The model combines InceptionV3 (pre-trained on ImageNet) for visual feature extraction and an LSTM network for text sequence generation.
To build a deep learning model that can look at an image and describe it in natural language showcasing understanding of both computer vision and natural language processing concepts through transfer learning.
Transfer learning means reusing a model’s pre-learned knowledge from one task to solve another, similar task.
Instead of training a model from scratch (which requires a large dataset and computational power), we take a pre-trained CNN that already understands general image patterns (edges, colors, shapes) and adapt it for image captioning.
-
Feature Extraction (Vision Part):
- Use InceptionV3, a pre-trained CNN on ImageNet, to extract a 2048-length feature vector for each image.

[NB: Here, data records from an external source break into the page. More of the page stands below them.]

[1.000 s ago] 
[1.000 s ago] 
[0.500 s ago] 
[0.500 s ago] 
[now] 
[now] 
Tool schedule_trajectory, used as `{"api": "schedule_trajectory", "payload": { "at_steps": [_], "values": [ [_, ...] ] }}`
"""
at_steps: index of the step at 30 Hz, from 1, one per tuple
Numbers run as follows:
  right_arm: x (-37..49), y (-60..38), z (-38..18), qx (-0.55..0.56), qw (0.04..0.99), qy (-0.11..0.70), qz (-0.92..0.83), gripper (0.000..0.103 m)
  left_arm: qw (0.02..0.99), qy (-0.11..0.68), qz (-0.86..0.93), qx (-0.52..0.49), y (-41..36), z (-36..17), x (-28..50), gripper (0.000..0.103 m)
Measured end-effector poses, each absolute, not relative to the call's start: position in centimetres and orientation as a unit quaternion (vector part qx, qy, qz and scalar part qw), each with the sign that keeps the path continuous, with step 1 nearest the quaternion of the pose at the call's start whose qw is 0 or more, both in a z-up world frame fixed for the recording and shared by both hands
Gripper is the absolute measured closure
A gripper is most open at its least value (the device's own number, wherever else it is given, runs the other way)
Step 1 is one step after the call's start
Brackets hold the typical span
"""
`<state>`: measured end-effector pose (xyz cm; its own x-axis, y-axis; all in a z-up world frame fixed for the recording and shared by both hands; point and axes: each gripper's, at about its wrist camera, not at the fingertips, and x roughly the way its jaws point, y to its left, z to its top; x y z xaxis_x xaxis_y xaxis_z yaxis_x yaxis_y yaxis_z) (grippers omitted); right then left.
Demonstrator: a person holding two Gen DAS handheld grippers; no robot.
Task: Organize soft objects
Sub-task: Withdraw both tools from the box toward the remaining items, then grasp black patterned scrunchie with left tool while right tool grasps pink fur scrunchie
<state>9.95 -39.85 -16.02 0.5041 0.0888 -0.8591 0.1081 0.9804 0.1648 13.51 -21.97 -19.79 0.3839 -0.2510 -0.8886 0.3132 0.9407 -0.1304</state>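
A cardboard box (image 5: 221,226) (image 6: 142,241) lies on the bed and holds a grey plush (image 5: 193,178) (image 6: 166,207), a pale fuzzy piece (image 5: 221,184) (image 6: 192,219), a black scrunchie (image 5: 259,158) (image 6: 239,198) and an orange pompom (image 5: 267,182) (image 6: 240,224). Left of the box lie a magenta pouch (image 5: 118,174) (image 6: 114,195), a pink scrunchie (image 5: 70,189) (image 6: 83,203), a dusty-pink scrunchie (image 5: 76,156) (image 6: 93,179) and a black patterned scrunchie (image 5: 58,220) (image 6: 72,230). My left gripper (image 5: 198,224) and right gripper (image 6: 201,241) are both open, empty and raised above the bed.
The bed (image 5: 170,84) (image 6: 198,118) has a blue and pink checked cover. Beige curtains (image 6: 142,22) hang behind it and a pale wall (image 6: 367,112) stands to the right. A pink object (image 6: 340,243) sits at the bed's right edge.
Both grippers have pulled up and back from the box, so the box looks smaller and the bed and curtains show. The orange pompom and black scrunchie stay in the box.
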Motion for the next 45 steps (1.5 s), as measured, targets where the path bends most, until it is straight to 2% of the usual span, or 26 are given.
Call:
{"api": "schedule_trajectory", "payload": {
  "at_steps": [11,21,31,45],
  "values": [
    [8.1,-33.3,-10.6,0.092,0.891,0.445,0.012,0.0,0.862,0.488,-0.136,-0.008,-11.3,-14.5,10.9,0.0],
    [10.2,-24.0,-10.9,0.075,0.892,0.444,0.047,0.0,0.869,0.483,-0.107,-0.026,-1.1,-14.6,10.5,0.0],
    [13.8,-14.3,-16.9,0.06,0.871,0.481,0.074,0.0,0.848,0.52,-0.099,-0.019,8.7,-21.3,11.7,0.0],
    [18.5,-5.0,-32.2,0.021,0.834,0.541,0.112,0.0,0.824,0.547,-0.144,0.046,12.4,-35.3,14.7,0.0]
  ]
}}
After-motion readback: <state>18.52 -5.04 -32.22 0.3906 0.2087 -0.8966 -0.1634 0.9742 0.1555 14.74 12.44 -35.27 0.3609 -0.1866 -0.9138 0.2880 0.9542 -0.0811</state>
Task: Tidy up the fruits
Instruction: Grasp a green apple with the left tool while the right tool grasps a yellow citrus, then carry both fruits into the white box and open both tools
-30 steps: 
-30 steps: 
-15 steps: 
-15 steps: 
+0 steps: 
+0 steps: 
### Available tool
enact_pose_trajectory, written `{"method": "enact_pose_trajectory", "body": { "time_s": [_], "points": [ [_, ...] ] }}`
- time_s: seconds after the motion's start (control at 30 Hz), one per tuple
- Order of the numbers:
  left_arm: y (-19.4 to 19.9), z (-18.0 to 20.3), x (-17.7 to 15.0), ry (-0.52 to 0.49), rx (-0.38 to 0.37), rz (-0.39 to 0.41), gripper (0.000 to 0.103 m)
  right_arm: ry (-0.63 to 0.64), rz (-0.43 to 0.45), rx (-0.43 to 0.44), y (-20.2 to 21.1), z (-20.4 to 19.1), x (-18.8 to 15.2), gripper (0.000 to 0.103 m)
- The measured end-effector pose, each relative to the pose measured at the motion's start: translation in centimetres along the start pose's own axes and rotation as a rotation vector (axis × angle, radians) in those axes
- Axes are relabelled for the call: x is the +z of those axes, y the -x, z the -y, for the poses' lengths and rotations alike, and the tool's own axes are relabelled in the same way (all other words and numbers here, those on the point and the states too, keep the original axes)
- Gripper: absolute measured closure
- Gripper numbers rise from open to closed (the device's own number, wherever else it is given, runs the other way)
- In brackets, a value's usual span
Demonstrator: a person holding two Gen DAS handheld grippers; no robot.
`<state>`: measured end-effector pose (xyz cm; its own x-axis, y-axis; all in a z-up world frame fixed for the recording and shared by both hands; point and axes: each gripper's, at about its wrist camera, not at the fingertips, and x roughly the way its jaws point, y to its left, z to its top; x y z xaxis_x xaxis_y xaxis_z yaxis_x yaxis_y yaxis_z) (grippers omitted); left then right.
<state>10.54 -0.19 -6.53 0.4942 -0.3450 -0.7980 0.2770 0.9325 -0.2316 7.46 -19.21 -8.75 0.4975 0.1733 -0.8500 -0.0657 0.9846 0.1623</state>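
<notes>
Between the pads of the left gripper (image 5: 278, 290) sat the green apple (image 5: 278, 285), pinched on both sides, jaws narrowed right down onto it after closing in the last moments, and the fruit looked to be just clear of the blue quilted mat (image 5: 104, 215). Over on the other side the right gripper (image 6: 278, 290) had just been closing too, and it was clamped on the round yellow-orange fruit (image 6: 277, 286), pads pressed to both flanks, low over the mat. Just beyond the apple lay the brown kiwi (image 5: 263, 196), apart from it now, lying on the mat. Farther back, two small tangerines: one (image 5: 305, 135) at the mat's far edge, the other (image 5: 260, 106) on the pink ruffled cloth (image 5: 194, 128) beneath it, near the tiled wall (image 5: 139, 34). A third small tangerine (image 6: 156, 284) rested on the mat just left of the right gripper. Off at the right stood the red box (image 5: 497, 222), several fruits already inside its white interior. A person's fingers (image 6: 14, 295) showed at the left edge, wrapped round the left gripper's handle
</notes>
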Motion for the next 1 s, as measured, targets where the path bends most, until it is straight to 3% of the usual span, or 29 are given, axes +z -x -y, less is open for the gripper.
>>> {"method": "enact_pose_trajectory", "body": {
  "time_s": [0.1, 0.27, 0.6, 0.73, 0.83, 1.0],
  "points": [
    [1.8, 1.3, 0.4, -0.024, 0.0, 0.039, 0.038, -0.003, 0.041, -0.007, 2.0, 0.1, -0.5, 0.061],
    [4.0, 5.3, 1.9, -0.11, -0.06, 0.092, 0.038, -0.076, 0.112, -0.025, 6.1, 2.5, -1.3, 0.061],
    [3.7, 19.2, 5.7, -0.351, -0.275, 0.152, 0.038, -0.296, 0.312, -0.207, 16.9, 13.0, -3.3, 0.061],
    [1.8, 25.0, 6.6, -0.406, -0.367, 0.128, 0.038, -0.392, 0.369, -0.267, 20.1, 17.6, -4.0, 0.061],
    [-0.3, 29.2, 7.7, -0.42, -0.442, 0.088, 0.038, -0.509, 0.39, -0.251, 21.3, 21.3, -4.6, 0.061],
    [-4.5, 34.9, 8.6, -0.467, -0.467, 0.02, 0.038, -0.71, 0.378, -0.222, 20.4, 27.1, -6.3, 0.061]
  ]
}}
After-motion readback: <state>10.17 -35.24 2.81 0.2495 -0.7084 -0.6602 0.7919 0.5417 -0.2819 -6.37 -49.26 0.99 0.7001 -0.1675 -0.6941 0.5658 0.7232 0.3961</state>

- These features represent high-level visual understanding of the image.
-
Caption Generation (Language Part):
- Use an LSTM (Long Short-Term Memory) network to generate text sequences word-by-word.
- The LSTM learns how to describe the extracted features in natural language.
-
Integration:
- The CNN encodes the image → The LSTM decodes that information into words.
- The model is trained end-to-end to minimize caption prediction error.
For this demonstration, a small custom dataset of sample images (soccer player, dog, and car) was used to keep runtime light and GPU usage minimal.
Each image has a few manually defined captions for supervised training.
Precisely the Flickr8k dataset was used. (Dataset gets auto downloaded via code)
- Feature Extractor: InceptionV3 (Transfer Learning)
- Language Model: LSTM with Embedding
- Loss: Categorical Crossentropy
- Python
- TensorFlow / Keras
- NumPy, Pillow, Matplotlib
- The model successfully learned to describe images in short, meaningful phrases.
- Demonstrates semantic understanding (colors, actions, and objects).
- Even with a small dataset, transfer learning helped achieve good generalization.